■ Required action ■
Repeat word for word every line from the one holding "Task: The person" to the end of the material below.

■ Entries supplied ■
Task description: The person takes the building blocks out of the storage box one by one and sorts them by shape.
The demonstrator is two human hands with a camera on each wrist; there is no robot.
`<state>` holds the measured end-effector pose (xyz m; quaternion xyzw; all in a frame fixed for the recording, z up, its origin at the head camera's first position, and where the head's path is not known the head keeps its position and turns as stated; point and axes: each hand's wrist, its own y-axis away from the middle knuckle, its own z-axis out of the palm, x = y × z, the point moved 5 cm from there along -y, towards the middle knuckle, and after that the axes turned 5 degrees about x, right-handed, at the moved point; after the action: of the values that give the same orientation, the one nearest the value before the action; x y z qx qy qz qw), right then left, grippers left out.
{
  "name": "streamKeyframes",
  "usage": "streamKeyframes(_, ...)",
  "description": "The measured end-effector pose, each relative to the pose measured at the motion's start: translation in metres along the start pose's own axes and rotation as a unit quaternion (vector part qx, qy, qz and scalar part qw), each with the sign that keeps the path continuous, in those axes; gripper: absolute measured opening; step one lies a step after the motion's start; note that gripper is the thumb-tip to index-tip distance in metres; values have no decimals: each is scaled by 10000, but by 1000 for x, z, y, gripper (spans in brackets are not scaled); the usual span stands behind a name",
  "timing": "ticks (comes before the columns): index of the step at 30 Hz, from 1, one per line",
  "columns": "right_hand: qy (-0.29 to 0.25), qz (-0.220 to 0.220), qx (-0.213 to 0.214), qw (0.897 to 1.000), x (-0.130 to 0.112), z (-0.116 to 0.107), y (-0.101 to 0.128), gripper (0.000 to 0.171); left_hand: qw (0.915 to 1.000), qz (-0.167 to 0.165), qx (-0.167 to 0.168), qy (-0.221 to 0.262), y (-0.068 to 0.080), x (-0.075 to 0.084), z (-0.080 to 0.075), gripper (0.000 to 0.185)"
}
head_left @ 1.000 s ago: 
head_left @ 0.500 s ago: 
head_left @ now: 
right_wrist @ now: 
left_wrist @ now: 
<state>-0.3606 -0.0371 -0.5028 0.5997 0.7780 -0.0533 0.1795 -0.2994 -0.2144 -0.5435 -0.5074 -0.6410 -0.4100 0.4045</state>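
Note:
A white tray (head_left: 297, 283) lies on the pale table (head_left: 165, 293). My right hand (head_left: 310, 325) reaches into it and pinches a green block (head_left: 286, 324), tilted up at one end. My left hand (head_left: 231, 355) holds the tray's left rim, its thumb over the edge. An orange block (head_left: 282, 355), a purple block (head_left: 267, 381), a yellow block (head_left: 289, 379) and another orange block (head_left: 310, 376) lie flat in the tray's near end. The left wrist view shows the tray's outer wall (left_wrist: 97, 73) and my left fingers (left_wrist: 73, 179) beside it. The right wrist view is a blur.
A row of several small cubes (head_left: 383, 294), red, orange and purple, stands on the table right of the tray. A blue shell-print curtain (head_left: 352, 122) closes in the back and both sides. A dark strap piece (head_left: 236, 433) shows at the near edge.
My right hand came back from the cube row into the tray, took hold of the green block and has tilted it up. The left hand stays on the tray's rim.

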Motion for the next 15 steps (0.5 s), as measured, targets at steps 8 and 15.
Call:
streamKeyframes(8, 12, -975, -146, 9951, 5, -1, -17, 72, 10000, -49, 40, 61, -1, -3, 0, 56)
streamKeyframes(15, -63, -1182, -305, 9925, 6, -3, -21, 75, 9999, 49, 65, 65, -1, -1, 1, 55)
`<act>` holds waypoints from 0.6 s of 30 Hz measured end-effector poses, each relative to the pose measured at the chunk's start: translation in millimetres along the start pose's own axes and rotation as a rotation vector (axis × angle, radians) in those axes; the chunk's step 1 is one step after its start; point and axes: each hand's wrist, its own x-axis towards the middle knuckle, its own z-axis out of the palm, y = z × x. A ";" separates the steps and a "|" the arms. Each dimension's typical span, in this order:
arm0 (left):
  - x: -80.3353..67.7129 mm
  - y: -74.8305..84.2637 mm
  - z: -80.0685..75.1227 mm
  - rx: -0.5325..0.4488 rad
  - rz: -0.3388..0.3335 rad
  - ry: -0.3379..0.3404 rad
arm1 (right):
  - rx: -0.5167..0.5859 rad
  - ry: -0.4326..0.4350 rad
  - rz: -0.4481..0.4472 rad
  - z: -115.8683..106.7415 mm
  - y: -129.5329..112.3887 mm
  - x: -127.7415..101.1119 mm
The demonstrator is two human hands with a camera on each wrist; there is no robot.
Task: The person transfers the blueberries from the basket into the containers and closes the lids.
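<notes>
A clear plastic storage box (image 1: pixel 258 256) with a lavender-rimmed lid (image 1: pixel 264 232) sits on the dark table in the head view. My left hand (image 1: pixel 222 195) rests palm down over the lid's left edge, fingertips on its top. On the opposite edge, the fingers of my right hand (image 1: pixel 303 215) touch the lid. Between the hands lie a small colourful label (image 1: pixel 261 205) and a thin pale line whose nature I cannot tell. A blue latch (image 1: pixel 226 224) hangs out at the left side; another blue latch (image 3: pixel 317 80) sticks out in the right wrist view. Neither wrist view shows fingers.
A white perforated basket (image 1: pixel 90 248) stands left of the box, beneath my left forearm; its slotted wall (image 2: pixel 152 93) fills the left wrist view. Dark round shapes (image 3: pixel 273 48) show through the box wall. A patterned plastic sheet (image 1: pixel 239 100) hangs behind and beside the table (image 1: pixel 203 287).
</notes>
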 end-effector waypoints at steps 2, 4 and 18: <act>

■ Task response ■
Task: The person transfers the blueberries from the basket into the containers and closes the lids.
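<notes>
A clear plastic storage box (image 1: pixel 258 256) with a lavender-rimmed lid (image 1: pixel 264 232) sits on the dark table in the head view. My left hand (image 1: pixel 222 195) rests palm down over the lid's left edge, fingertips on its top. On the opposite edge, the fingers of my right hand (image 1: pixel 303 215) touch the lid. Between the hands lie a small colourful label (image 1: pixel 261 205) and a thin pale line whose nature I cannot tell. A blue latch (image 1: pixel 226 224) hangs out at the left side; another blue latch (image 3: pixel 317 80) sticks out in the right wrist view. Neither wrist view shows fingers.
A white perforated basket (image 1: pixel 90 248) stands left of the box, beneath my left forearm; its slotted wall (image 2: pixel 152 93) fills the left wrist view. Dark round shapes (image 3: pixel 273 48) show through the box wall. A patterned plastic sheet (image 1: pixel 239 100) hangs behind and beside the table (image 1: pixel 203 287).
</notes>
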 end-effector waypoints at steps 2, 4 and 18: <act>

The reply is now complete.